What to do:
Retype the data below in full, keeping every character as it is.

*** Data section ***

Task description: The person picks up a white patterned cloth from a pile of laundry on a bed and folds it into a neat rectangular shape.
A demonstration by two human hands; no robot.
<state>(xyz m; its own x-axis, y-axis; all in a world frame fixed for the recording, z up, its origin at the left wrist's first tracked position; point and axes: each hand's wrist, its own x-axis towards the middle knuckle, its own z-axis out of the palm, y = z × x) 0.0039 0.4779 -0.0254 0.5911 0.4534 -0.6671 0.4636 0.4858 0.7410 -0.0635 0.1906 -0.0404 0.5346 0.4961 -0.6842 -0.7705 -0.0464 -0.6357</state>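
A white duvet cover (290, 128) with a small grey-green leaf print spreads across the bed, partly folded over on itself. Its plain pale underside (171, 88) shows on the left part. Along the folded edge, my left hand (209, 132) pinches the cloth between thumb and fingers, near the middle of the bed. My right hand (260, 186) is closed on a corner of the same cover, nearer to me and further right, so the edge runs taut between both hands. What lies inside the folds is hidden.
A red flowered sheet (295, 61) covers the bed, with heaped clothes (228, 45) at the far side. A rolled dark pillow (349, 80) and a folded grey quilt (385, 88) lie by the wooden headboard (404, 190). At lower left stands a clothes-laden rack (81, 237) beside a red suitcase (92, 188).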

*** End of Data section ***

Your solution:
Task description: The person picks up a white patterned cloth from a pile of laundry on a bed and folds it into a neat rectangular shape.
A demonstration by two human hands; no robot.
<state>(xyz m; its own x-axis, y-axis; all in a world frame fixed for the recording, z up, its origin at the left wrist's first tracked position; point and axes: each hand's wrist, its own x-axis towards the middle knuckle, its own z-axis out of the palm, y = z × x) 0.0039 0.4779 -0.0254 0.5911 0.4534 -0.6671 0.4636 0.4858 0.7410 -0.0635 0.1906 -0.0404 0.5346 0.4961 -0.6842 -0.7705 -0.0464 -0.6357</state>
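A white duvet cover (290, 128) with a small grey-green leaf print spreads across the bed, partly folded over on itself. Its plain pale underside (171, 88) shows on the left part. Along the folded edge, my left hand (209, 132) pinches the cloth between thumb and fingers, near the middle of the bed. My right hand (260, 186) is closed on a corner of the same cover, nearer to me and further right, so the edge runs taut between both hands. What lies inside the folds is hidden.
A red flowered sheet (295, 61) covers the bed, with heaped clothes (228, 45) at the far side. A rolled dark pillow (349, 80) and a folded grey quilt (385, 88) lie by the wooden headboard (404, 190). At lower left stands a clothes-laden rack (81, 237) beside a red suitcase (92, 188).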

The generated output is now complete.